Weeping may tarry for the night,
but joy comes with the morning.” –
Psalm 30:4-5 (NIV)

“Sorrow is better than laughter, because sober reflection is good for the heart.” Ecclesiastes 7:3 (NET)

Just a few days in, Houstonians cope with agony and acute loss that already transcend description. At the same time every displaced or unsettled resident can see, with greater clarity hour by hour, the outline of the chronic suffering that lies ahead – not just for the next few days or weeks (that could be managed), but for years. The cheap phrase “life-changing experience” takes on new meaning – and for all too many – the form of oppressive, unbearable weight. This might be doubly true for that sub-community who had been uprooted from New Orleans by Katrina and relocated in Houston, and who now find themselves violently uprooted for the second time in only twelve years.

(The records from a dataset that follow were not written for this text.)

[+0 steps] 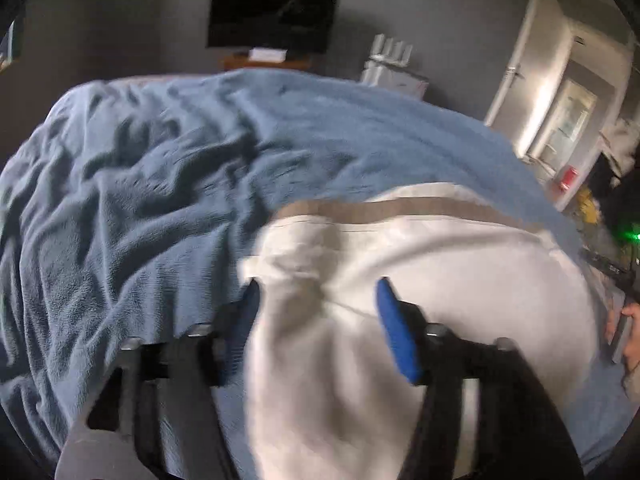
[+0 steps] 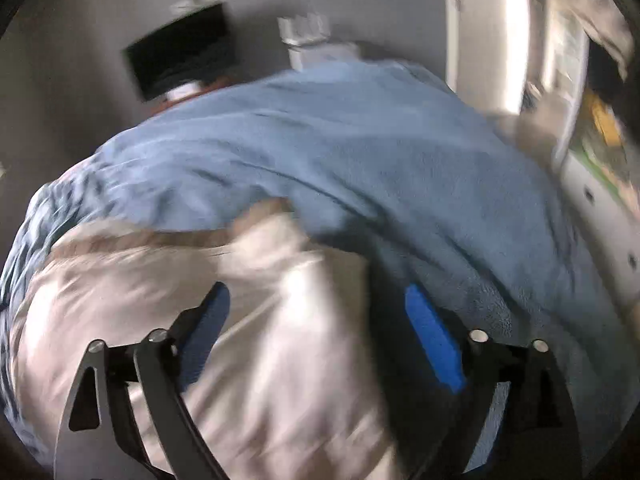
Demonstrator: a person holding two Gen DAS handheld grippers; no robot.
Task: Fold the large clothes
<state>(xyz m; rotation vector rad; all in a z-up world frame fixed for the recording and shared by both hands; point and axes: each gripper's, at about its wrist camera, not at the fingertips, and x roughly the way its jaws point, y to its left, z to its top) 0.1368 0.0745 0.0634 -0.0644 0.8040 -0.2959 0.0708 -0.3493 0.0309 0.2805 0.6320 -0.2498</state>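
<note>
Now the white garment [image 1: 400, 280] lies on the blue blanket [image 1: 140, 200] of the bed. Left hand-held gripper [image 1: 316, 300] stands spread over its left corner, pinching nothing; right hand-held gripper [image 2: 316, 304] spread at its right edge. Released cloth may slump, skewing the fold.

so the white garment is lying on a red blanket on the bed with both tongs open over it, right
Not quite: the blanket is blue, not red, as the left wrist view shows. The rest holds: the white garment lies on it, and the left tongs and right tongs are both open over it.
</note>
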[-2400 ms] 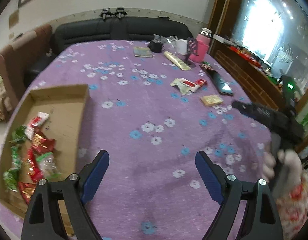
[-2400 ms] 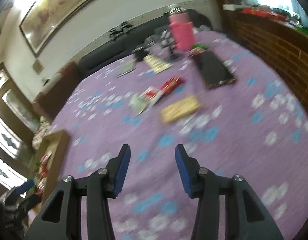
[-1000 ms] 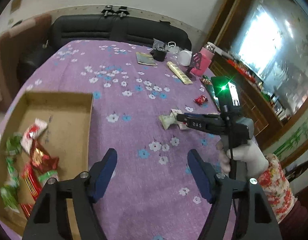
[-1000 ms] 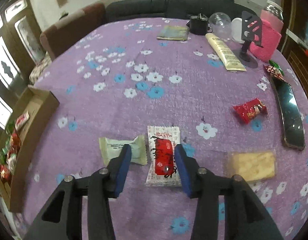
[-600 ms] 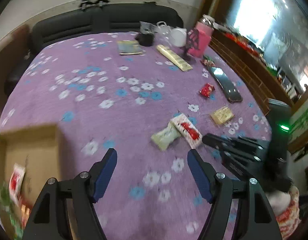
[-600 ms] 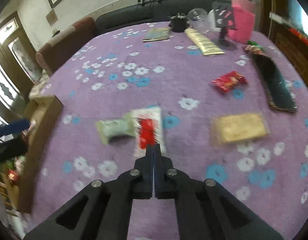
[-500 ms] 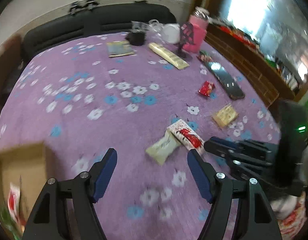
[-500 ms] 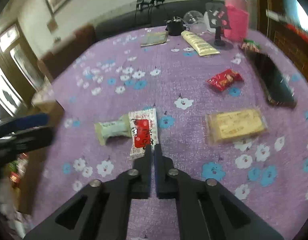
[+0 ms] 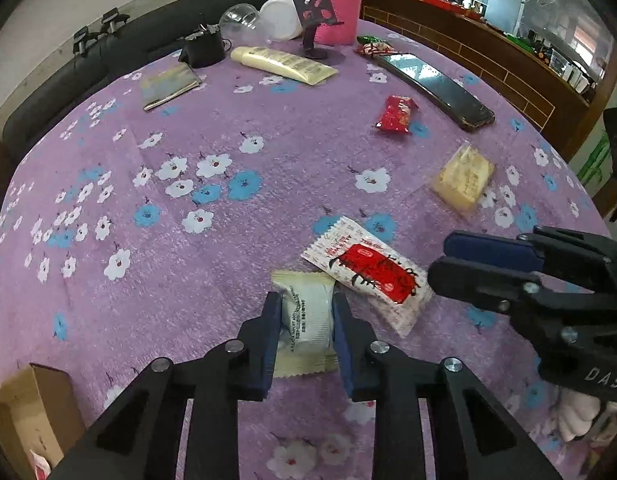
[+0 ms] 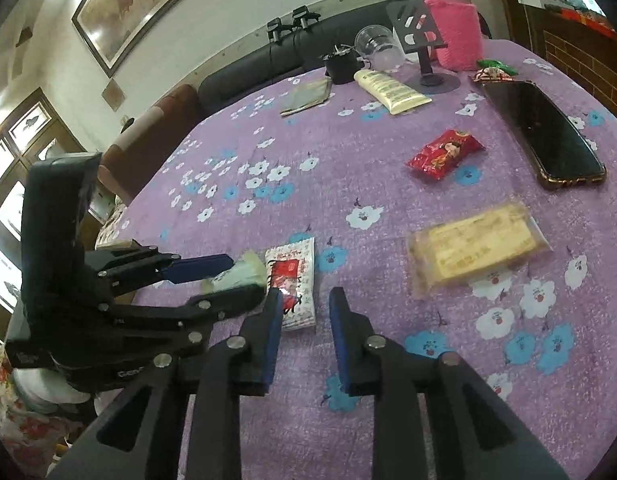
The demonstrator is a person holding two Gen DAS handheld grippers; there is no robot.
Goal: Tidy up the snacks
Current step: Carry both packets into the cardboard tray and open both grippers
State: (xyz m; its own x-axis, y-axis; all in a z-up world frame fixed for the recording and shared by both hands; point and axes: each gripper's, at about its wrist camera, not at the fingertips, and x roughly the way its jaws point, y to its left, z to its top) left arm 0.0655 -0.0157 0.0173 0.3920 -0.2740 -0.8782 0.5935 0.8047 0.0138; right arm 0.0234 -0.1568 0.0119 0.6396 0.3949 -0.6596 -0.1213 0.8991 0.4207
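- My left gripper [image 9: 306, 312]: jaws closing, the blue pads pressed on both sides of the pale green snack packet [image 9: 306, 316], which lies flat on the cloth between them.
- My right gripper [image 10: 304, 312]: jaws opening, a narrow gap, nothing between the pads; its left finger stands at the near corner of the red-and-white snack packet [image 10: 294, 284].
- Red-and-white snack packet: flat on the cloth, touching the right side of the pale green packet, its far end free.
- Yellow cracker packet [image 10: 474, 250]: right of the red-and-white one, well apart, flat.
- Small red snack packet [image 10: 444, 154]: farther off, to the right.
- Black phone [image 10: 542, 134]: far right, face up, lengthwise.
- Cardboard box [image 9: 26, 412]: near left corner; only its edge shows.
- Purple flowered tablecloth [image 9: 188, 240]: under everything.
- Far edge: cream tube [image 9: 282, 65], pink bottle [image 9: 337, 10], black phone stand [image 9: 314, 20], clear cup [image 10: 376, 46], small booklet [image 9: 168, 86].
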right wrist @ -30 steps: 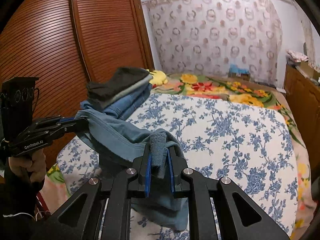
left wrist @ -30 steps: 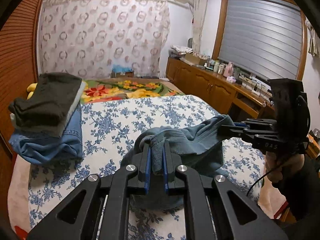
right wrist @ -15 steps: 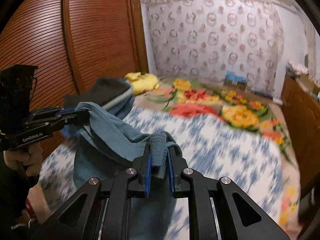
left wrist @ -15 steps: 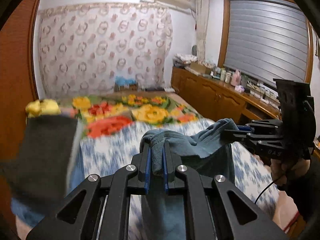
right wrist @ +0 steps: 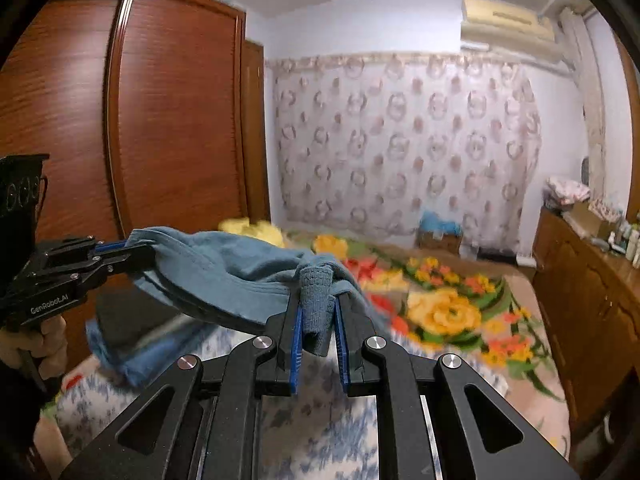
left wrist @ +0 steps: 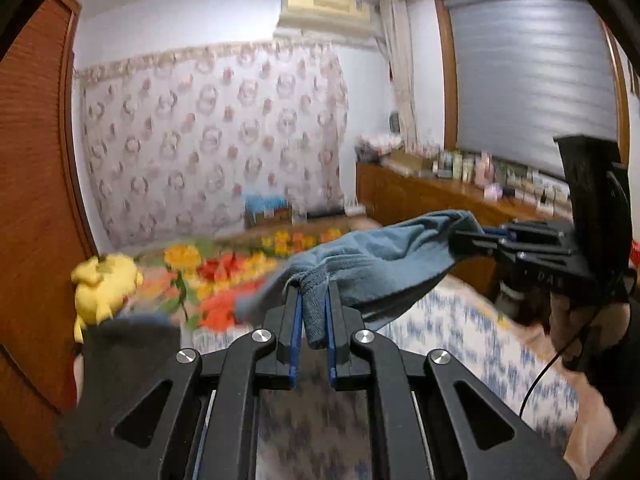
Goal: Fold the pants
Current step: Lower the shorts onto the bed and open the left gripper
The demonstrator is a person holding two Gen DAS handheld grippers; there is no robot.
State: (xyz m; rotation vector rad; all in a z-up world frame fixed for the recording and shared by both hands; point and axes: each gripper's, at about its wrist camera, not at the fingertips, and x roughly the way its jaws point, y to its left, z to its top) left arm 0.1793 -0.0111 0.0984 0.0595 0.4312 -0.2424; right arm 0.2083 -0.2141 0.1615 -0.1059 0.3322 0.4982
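the left gripper (left wrist: 313, 312) is nearly closed, a bunched fold of the blue pants (left wrist: 376, 264) pinched between its blue pads. the right gripper (right wrist: 318, 320) is clamped likewise on another fold of the pants (right wrist: 224, 280). one pair of pants is held by two grippers, stretched roughly level from one to the other, lifted above the floral bed (right wrist: 320, 420), the rest hanging below.
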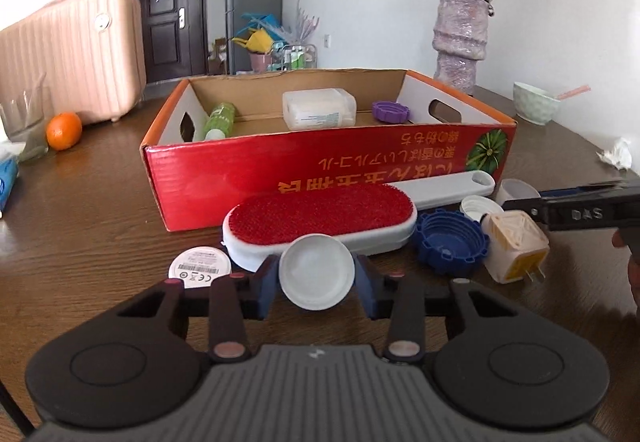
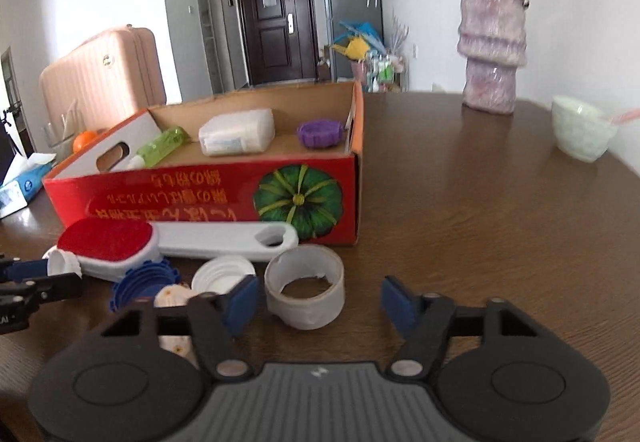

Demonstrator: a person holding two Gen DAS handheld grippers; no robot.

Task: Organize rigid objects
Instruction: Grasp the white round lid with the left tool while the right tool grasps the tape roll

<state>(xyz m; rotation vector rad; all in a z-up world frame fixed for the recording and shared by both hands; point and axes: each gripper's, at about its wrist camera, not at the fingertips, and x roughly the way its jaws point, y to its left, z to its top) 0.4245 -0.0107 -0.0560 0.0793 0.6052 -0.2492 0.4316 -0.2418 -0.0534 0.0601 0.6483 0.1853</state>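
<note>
A round white plastic cap [image 1: 317,272] is clamped between the narrowed blue pads of the left gripper [image 1: 317,278], just in front of the red-bristled white lint brush [image 1: 320,219]. The right gripper [image 2: 316,302] stands half open around a translucent roll of tape [image 2: 305,290], its pads not yet pressing on it.

The picking-up step appears to be in hand. Next, the cap probably has to be lifted over the near red wall of the cardboard box [image 1: 320,169], where a green bottle [image 1: 218,119], a white packet [image 1: 319,107] and a purple ribbed lid [image 1: 390,110] already lie.

A dark wooden table [image 2: 480,201] carries everything, with a blue ribbed lid [image 1: 450,240] near the brush. At the far right a lilac vase [image 2: 492,53] is seen; a dark door [image 2: 276,21] lies beyond.
</note>
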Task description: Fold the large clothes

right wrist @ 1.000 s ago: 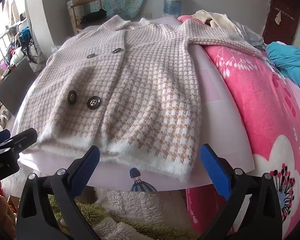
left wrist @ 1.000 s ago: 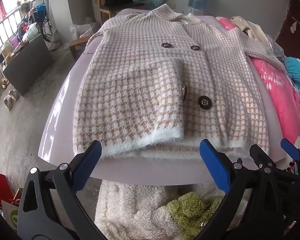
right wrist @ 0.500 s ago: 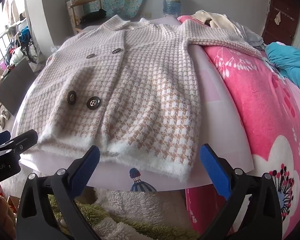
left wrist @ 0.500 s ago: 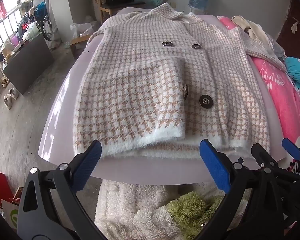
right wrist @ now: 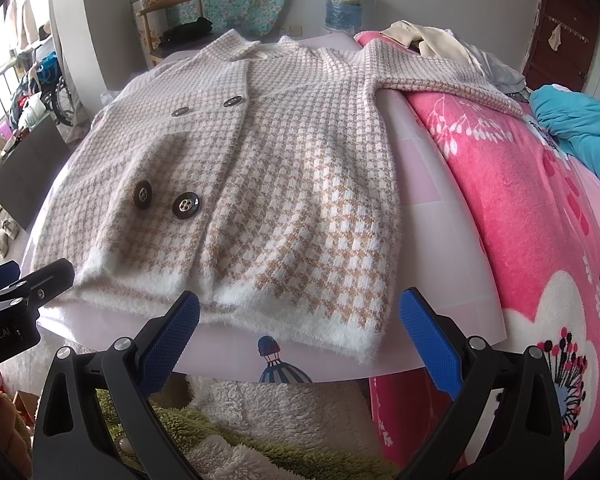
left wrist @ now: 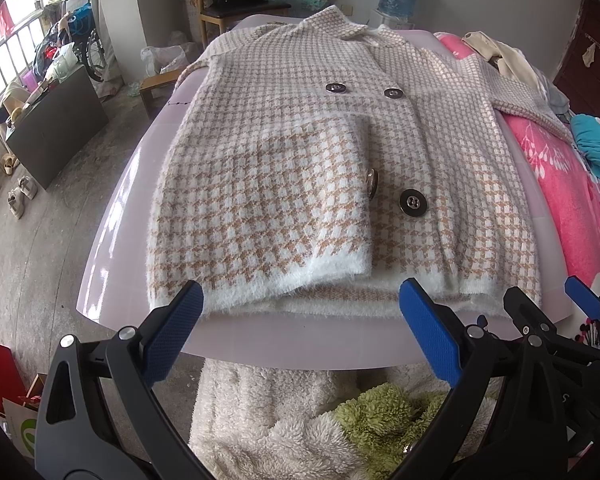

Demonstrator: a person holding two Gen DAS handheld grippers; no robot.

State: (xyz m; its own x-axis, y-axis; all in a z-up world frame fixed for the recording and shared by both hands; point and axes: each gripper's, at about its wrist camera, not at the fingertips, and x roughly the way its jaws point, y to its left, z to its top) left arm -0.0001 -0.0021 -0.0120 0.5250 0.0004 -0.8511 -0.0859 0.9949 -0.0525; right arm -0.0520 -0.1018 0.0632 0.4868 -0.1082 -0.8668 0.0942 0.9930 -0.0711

Meanwhile, the rest of America struggles to get its collective head around what has just happened. The geographical boundary and the social space separating existential catastrophe from normalcy is remarkably sharp – as illustrated forcefully by the side-by-side juxtaposition of those displaced by Harvey, and a swarm of emergency responders and embedded journalists, cycling back and forth between the disaster zone and (relative) calm – a virtual universe untouched by Harvey but for the secondhand experience provided by broadcast and social media.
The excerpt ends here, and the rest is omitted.